Of sponsors who do have a formal way to measure participant preparedness, 52% are using a metric provided by their recordkeeper. Over 20% are using one provided by their advisor or a consultant, and a quarter are using some proprietary metric.
Coveney said that this finding represents an opportunity for advisors to reach out to sponsors. “Essentially, 73% [of sponsors] are outsourcing the metric,” she said.
Regardless of how they measure preparedness, plan sponsors that track their participants’ progress toward a savings goal tend to be more likely to offer plan design features that encourage savings like auto-enrollment, auto-escalation and periodic re-enrollment campaigns to add non-participants to the plan.
Auto-escalation schemes are still less common than auto-enrollment (58% versus 78%). Lack of interest from participants may be at least partly to blame. Almost half of the large plan sponsors that offer auto-escalation said participants opted out because they worried they couldn’t afford the regular cuts to their paychecks.
Some plan sponsors are responding to that concern by increasing workers’ compensation in line with the automatic escalation. Of the 21% of respondents who had adopted this strategy, it was most common among sponsors that also offer a defined benefit plan (35% versus 11%).
“That question was informed by the consumer research we do every year,” Coveney said. “What we found is that [participants] would save more if they could afford it, but that’s the No. 1 reason for not saving more. A lot of people report raises that are pretty small.”
Coveney believes auto-escalation schemes that are tied to a company’s compensation strategy could become a best practice for plan sponsors in the future.
Retaining talent and recruiting new employees were also major goals for respondents’ 401(k) plans (69% and 57%, respectively), but another key goal for the defined contribution plan was getting older employees out of the company. Almost two-thirds of sponsors ranked enabling workers to retire at their target age as a major goal, making it the third most important goal for sponsors in the survey.
As more workers shift into the withdrawal phase of their retirement planning, organizations are taking a more proactive approach to income planning for participants. Over 40% of large sponsors in the survey said helping their retired participants manage their income is a major goal.
“That seems to point to the direction of the 401(k) really evolving into a true retirement plan that can basically be with you through your various life stages and through retirement,” Coveney said.

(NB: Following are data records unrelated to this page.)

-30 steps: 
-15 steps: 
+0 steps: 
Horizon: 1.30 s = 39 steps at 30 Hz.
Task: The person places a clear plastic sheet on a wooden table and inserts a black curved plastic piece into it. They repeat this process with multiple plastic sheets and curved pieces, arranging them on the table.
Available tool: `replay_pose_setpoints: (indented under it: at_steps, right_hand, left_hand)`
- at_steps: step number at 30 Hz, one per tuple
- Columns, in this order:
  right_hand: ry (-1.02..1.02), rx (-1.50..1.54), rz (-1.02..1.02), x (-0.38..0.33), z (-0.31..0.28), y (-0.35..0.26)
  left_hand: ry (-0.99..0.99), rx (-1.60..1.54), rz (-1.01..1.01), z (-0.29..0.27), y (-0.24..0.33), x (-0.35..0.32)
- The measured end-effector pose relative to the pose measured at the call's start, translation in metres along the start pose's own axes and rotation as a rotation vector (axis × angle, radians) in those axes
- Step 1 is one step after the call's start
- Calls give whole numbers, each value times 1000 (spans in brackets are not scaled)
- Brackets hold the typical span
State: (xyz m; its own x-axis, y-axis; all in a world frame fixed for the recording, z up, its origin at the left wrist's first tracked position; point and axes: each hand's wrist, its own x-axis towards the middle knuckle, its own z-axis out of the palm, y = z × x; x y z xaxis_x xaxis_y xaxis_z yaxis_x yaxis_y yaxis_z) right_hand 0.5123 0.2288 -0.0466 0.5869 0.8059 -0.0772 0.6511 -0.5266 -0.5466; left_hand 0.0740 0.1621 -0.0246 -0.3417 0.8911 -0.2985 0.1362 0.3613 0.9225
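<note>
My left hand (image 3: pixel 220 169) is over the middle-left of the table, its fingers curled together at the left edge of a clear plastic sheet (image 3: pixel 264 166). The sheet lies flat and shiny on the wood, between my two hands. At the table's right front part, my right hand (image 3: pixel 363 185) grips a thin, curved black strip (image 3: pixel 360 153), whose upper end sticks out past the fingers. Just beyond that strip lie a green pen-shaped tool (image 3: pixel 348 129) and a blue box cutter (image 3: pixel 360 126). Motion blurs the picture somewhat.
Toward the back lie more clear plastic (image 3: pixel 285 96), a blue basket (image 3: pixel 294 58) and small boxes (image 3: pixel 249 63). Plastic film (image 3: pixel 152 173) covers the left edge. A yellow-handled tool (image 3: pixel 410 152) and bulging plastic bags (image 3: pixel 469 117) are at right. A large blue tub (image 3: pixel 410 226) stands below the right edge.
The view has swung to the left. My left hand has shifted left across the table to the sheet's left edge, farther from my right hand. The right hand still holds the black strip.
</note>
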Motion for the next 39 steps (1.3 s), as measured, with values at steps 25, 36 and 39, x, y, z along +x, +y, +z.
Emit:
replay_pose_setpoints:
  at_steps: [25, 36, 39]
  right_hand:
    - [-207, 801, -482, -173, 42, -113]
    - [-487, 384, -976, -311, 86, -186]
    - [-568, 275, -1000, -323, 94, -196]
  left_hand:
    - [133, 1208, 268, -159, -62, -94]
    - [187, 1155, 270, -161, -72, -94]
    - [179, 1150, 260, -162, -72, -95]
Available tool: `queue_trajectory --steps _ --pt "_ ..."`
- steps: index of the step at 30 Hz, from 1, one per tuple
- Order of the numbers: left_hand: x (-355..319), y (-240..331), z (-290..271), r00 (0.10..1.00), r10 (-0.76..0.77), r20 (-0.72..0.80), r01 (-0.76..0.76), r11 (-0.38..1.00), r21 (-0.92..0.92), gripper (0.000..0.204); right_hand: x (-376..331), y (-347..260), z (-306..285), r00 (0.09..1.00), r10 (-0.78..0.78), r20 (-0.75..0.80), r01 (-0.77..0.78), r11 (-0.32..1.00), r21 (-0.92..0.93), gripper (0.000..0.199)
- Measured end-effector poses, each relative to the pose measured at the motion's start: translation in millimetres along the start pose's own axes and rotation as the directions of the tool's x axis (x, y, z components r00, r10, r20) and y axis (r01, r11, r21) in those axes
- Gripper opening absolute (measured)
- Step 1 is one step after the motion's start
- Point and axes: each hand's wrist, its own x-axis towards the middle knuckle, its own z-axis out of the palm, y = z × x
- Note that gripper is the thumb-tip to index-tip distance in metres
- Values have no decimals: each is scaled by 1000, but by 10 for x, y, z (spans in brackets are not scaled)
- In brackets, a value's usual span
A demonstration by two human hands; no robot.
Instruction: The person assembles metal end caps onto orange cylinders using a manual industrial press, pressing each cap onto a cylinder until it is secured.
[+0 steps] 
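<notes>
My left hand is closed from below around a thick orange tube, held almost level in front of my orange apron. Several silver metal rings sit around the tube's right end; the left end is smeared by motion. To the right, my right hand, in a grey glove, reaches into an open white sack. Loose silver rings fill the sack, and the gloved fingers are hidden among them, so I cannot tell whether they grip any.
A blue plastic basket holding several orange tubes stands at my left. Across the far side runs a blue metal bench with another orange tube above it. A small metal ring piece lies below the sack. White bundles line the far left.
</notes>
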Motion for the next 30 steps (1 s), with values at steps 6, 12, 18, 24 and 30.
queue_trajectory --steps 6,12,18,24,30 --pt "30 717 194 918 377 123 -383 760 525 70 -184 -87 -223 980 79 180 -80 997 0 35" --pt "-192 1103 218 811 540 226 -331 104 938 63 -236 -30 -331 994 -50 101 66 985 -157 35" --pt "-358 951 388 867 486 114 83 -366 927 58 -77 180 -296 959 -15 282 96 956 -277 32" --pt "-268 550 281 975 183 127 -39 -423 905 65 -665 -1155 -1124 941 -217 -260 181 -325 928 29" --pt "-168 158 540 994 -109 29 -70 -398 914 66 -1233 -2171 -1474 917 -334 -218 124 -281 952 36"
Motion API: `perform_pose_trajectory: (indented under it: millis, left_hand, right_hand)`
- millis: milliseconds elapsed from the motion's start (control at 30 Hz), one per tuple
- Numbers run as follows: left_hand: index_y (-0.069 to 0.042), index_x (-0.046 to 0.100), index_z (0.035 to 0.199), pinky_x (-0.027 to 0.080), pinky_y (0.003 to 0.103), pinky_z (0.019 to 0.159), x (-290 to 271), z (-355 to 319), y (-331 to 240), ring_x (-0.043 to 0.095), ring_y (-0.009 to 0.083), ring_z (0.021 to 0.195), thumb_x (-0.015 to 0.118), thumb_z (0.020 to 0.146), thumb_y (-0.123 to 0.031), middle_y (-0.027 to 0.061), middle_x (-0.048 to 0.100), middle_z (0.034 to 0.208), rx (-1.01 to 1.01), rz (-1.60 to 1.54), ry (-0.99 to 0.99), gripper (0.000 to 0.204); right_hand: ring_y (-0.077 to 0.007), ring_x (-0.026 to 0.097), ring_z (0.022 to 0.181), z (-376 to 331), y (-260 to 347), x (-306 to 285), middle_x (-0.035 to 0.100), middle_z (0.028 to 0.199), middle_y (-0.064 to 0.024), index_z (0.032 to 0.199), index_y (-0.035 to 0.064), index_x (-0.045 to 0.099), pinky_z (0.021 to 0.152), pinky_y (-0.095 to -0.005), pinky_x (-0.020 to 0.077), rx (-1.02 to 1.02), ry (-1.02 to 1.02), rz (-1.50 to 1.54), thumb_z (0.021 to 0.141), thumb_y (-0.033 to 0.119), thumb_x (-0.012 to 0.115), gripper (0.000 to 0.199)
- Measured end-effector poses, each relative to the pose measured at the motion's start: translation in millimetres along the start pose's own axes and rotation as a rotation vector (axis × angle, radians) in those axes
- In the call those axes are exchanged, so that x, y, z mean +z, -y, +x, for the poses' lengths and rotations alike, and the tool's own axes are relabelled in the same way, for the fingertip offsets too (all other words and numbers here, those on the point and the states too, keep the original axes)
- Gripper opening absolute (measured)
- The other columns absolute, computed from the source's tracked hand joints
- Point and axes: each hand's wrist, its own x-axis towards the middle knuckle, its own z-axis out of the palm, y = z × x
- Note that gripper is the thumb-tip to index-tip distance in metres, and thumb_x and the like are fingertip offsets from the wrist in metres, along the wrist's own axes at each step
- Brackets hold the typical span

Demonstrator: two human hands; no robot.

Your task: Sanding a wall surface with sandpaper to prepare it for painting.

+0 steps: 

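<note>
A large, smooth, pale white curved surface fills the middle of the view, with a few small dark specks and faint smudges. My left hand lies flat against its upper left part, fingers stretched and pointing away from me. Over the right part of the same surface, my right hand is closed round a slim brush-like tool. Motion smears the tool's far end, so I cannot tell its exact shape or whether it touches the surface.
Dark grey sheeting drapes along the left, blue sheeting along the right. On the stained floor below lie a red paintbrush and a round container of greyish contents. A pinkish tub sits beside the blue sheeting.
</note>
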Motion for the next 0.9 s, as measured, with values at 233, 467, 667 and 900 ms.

“Anecdotally, at T. Rowe we’ve seen some of our larger clients are very focused on the effort, and they’ve seen their participants striving to save. I think they feel some responsibility and they also feel good about it if they can continue to help them into retirement.”
Over half of sponsors said they currently offer periodic withdrawal features, and 4% expect to offer such a feature in the next two years. A quarter of respondents offer managed payout funds to regularly distribute income to retirees, with another 5% saying they plan to add those types of funds in the near term.
“As we know, the baby boomers are all retiring, [and] this is obviously a focus,” Coveney said. “It’s encouraging to see it in the 401(k).”